そこには幾つかの露店が並び、賑わっていた。ちょうど夕暮れ時(といっても21時である)で、オレンジ色の空が旧市街と川を照らしていた。黄昏時の風がスーッと吹き、にぎやかな音が聞こえてくる。わたしは夕食をしっかりと食べてしまったことに後悔した。なぜなら、サンドイッチやら何やらを食わせている屋台が幾つかあったからである。それを知っていれば、もっと軽く済ませていたものを!だが仕方がない。わたしはとりあえず歩くことにした。屋台街のそばにはアスレチックパークがあって、その奥には高い塔がある。そこからライトアップされたワイヤーが川の向こう岸までずーっと続いており、そのワイヤーを滑車で、ターザンのようにシャーっと降下してゆく遊びをやっていた。とてもやりたかったが、どうも一人でやるのは侘しい。そう思ってわたしはまた屋台街をほっつき歩きながら、夕日に向かって帰途に着いたのだった。

そういえば今日も個人行動をした。

まず午前中、時間が空いたので、初日に行った「サンルイ公園」へと言った。
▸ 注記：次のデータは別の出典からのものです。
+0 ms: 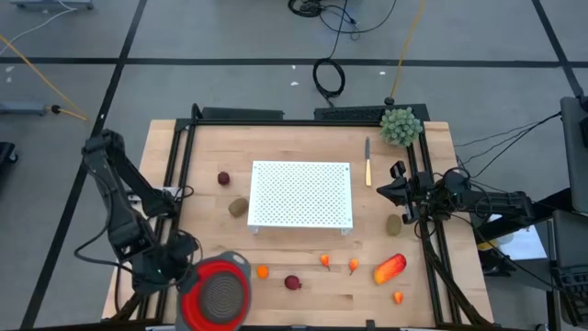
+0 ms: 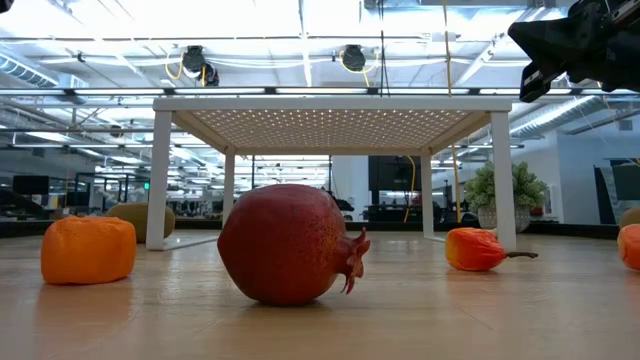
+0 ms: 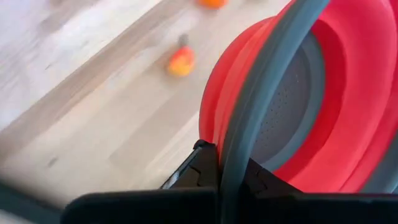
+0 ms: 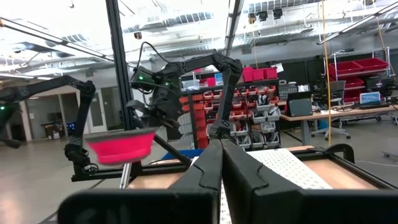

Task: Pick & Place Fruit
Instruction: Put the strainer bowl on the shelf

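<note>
**Strainer in hand, fruit not yet gathered**

The pale wooden table (image 1: 303, 276) carries a white perforated stand (image 1: 302, 195) at its middle; the left gripper (image 1: 180, 262) is clamped on the grey rim of a red collapsible strainer bowl (image 1: 219, 292), raised at the table's near-left corner; the right gripper (image 1: 401, 193) hovers with fingers pressed together, empty, near the right edge. The step looks like readying the bowl; next, the right gripper must spread and descend on 1 piece. The red-orange oblong fruit (image 1: 390, 268) lies near-right, long axis diagonal; the dark red ball (image 1: 292, 282) sits nearer the bowl.
</note>
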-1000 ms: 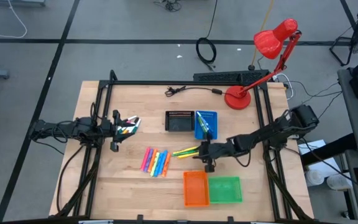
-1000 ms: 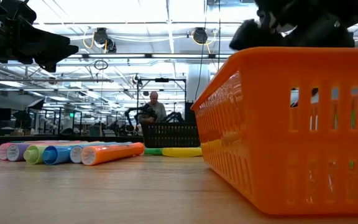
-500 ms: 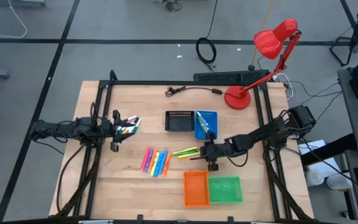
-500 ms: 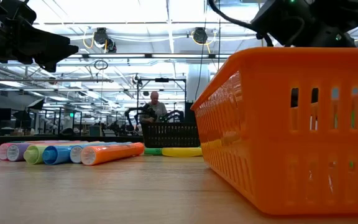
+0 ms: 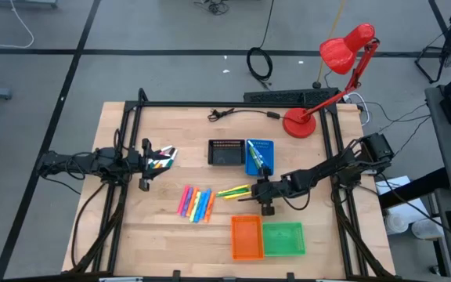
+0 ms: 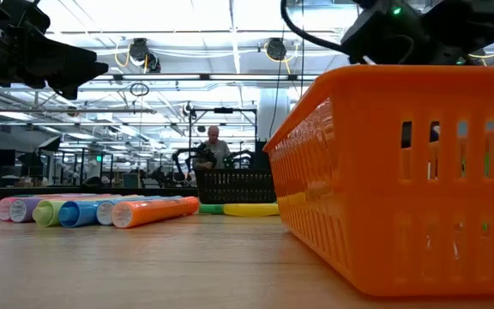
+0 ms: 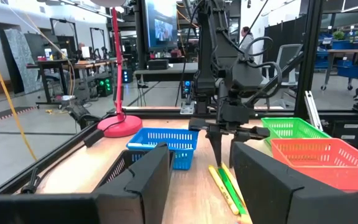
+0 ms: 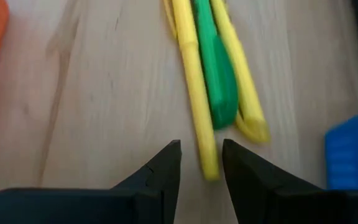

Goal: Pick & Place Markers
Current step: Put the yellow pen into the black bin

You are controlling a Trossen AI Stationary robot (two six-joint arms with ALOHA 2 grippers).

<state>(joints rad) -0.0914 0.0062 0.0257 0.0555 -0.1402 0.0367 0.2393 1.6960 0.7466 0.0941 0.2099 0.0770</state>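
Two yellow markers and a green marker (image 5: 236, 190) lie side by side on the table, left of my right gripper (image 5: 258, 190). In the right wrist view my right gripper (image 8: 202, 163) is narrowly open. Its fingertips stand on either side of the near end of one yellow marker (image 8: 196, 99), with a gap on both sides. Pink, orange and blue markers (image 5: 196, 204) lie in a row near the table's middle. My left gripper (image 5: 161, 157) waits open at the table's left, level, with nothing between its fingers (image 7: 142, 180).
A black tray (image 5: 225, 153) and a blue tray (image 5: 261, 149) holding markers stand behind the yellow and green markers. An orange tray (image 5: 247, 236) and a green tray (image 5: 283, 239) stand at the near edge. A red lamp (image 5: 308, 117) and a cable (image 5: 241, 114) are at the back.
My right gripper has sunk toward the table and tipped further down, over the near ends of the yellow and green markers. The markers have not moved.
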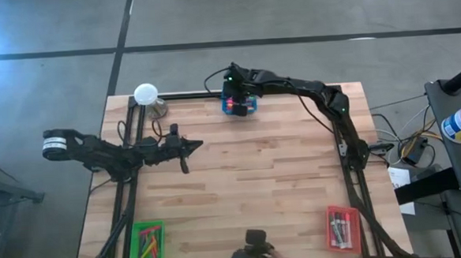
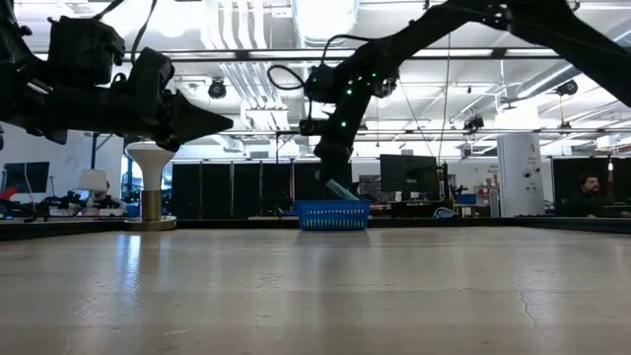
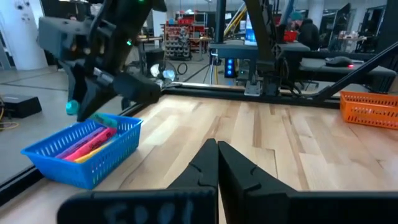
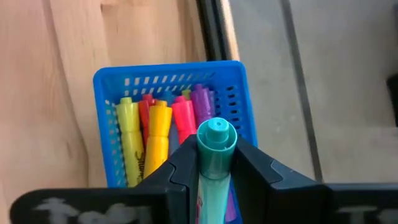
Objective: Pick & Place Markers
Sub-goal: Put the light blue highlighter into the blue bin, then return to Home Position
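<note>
Clamped upright between the fingers of the right gripper (image 4: 214,155), cap end toward the wrist camera: a teal marker (image 4: 216,140), hanging directly over the blue tray (image 4: 168,71) at the far edge of the table (image 1: 257,183). Cannot tell from this alone whether the marker is going into the tray or coming out.

Either way, move straight up or down and keep the firm grip. Keep the marker's lower end inside the tray walls until well above the rim, or aim it at the free strip beside the purple one if lowering. Avoid dragging sideways: light tray, likely to slide or tip.

Around, from big to small:
- Wooden table, mostly bare in the middle, so an open path across it.
- Left arm parked over the left-middle of the table, well apart from the blue tray; left gripper (image 1: 190,147) pinched shut on nothing, posing no obstruction.
- Green tray (image 1: 131,245) at the near left corner and red tray (image 1: 330,211) at the near right, both holding markers.
- White-domed stand (image 1: 146,93) near the far left corner, clear of the work.
- Yellow, orange, pink and purple markers (image 4: 158,134) lying side by side in the blue tray, close under the gripper; mind knocking them.
</note>
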`<state>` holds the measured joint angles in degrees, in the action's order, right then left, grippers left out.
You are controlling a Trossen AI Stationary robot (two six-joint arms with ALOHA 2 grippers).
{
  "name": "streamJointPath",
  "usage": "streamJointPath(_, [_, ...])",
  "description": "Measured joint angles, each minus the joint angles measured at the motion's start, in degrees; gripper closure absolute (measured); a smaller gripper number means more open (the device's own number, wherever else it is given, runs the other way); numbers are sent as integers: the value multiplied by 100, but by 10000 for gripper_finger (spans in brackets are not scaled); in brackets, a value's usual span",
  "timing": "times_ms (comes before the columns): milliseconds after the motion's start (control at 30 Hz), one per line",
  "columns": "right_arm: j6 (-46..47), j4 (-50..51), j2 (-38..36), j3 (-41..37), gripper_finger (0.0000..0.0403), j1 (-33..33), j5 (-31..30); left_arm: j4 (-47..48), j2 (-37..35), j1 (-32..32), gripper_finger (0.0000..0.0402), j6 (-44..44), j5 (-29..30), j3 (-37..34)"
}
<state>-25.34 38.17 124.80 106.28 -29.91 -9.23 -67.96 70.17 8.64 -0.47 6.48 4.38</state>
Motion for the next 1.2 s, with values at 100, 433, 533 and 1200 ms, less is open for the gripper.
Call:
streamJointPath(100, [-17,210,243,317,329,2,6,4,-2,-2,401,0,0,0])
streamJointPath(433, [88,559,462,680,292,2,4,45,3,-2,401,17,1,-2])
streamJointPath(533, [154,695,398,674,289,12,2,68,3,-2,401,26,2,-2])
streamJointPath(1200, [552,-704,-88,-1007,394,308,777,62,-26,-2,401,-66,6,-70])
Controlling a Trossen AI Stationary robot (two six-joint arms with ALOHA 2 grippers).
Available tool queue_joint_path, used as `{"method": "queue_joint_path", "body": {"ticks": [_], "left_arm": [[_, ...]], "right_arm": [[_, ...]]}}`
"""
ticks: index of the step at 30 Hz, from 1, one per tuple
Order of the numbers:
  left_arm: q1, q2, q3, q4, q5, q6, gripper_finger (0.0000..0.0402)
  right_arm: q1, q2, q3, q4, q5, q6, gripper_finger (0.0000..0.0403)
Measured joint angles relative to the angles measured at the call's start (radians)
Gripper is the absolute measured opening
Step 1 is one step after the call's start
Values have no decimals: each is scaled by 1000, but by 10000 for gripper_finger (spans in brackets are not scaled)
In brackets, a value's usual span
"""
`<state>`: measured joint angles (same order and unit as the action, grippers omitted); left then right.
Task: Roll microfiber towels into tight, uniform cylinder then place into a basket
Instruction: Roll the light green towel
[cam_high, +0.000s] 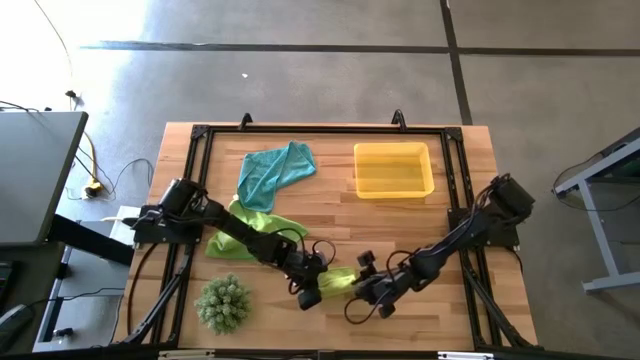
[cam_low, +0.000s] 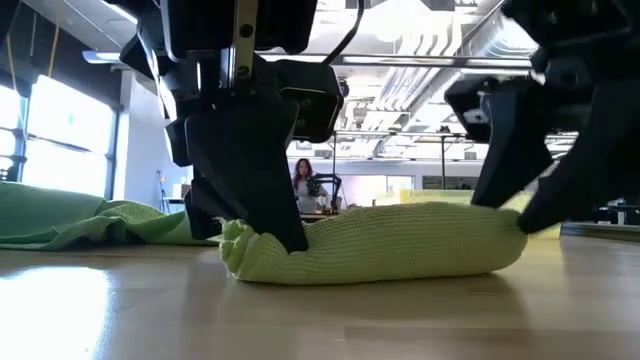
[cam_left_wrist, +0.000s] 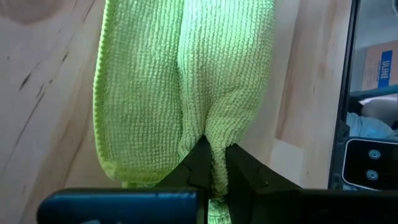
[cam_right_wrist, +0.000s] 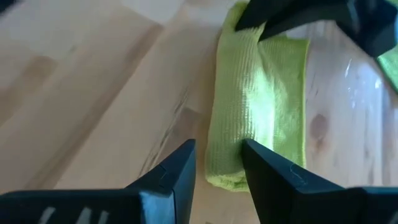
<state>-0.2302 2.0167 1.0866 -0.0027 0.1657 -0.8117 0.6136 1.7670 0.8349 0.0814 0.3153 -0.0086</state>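
- From above, we see the rolled lime-green towel (cam_high: 338, 281) lying between the left gripper (cam_high: 312, 290) and right gripper (cam_high: 368, 290) near the table's (cam_high: 330, 220) front edge.
- Left wrist: we see our fingers pinching one towel end.
- Right wrist: fingers parted, straddling the other end, not clamping.

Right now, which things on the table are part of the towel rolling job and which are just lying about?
Part of the job:
- rolled green towel, pinched at one end by the left end effector, right end effector open at the other end
- second green towel
- blue towel
- yellow basket

Lying about:
- spiky green plant
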Motion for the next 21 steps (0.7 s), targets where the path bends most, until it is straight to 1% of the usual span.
{"method": "queue_joint_path", "body": {"ticks": [5, 10, 12, 17, 19, 21], "left_arm": [[4, 1, 0, 17, -8, 0, 21], [5, 1, 0, 47, -21, 0, 56], [5, 2, 0, 54, -21, 2, 73], [5, -7, 0, 56, -20, 48, 104], [5, -14, 0, 57, -20, 84, 110], [6, -38, -4, 23, -33, 126, 114]], "right_arm": [[-20, 21, 1, 4, 0, 5, 126], [-53, 22, 1, -34, 4, 15, 126], [-71, 21, 1, -46, 0, 54, 126], [-107, 19, 4, -70, -59, 154, 126], [-121, 19, 4, -83, -83, 192, 124], [-134, 18, 5, -94, -105, 223, 117]]}}
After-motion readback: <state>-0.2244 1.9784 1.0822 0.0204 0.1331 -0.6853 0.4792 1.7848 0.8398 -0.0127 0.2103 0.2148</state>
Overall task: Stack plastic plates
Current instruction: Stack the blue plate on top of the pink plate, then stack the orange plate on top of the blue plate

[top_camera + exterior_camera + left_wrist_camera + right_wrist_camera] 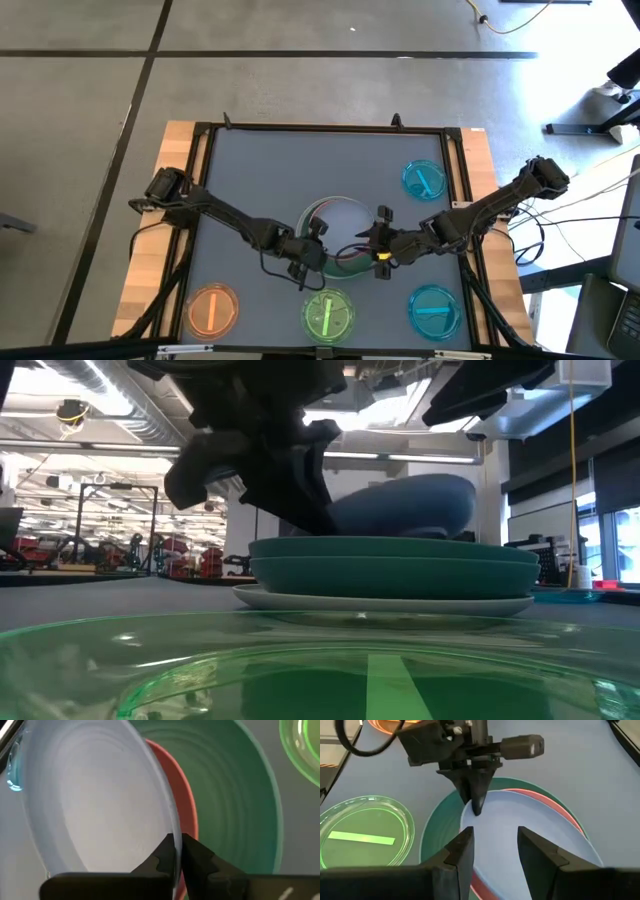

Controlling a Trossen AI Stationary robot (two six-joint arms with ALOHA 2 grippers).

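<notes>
Bright green plate (300, 670) foremost; left hand (175, 851) pinches blue-grey plate (90, 795).

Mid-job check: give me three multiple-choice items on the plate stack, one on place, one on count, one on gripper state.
1. Where is the bright green translucent plate?
A. near table edge, below the stack
B. far right corner
C. on the stack

2. How many small translucent plates lie apart from the stack?
A. two
B. four
C. six

3. What is the left gripper doing?
A. open above the table
B. shut on the blue-grey plate
C. holding an orange plate

Answers:
1 A: the high view shows it at the near edge.
2 B: orange, bright green and two cyan.
3 B: its jaws pinch that plate's rim, while the right gripper is open beside it.
</notes>
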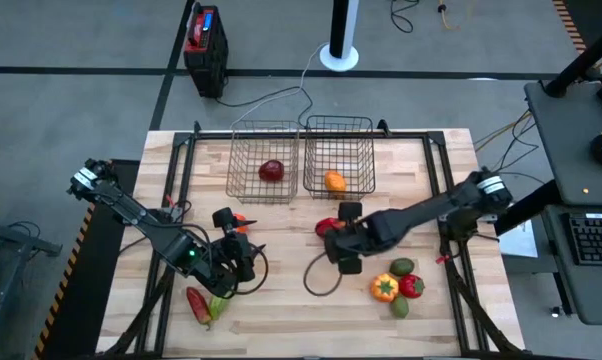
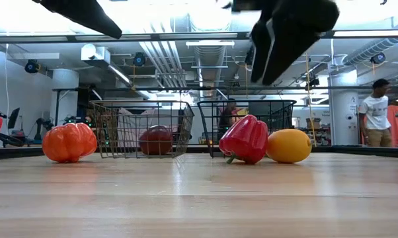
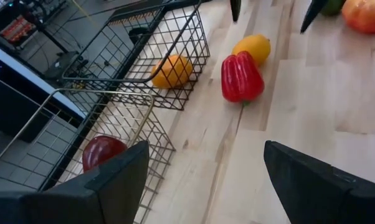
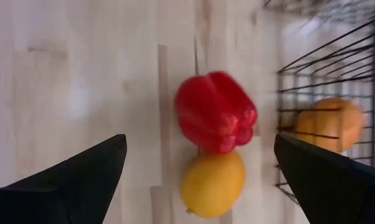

そのそばのサンローラン通りは、旧市街とは全く違う良さがあった。あそこには人が生きている。普通の人が普通に買い物をして、何かを食っている。そんな面白さがあった。平凡な街ながらも、モントリオールの人々の暮らしが覗ける場所だった。また文化の十字路でもある。イタリア語の看板、スペイン語の看板、ポルトガル語の看板、そしてヘブライ語の看板。日本語もあったし、中国語もある。モントリオールは多文化の街だ。だが旧市街やダウンタウンにいる限りそれは見えない。だがここではそれを感じられた。移民問題などで、文化の交流なんて夢物語だという人もいるだろう。だが、文化は確かに交流している。入り乱れ、変容し、そしてエキサイティングでダイナミックな街となって生きている。それを肌で感じられた。ぜひユダヤ料理の店に入りたかったが、今日は昼食に約束があったので、入るのはやめておいた。そしてサンルイ公園でぼーっとしたり、本を読んだりと、一時間以上時間を潰したのだった。

午後のアクティビティの後、わたしは洗濯をし、その出来上がりを待つ間、水を買いに出た。ここ数日で顔なじみになっていたコンビニのおっさんが、「モントリオールの冬は寒くて長い。だから夏になるとみんなクレイジーになるんだ」といっていた(蛇足になるがこのおっさんとのトークにはもう一つエピソードがある。旧市街と川の散策の後、いい気分になってビールを買ったら「歳はいくつだ?」と聞かれたので、「20だよ」と答えたのだが、なぜか今回も聞いてくる。しかも今回は水しか買っていないのである。「20だよ」というと、「ちょうど20なのか?」と聞いてくる。「ああ」といえば、「ふうん、本当かなあ」という。なぜか信頼してもらえない。多分若く見えるのだろう)。それで思い出した。宿泊先のそばで、先住民の祭りをやっているらしい、ということを。そこでわたしは洗濯をすっかりほったらかしにして祭りへと向かった。先住民は一瞬しか登場せず、「南米フェス」の方がメインだったが、南米のビートに飲まれて非常に楽しかった。

そしていい気持ちになって帰ってきて、今に至るというわけだ。

明日は6:00に朝食だという。全くもって早い。というのも、カナダの首都オタワへの旅が待っているからだ。オタワではどんなことが待ち受けているんだろう。そう思いながら、そろそろ寝ることにしようと思う。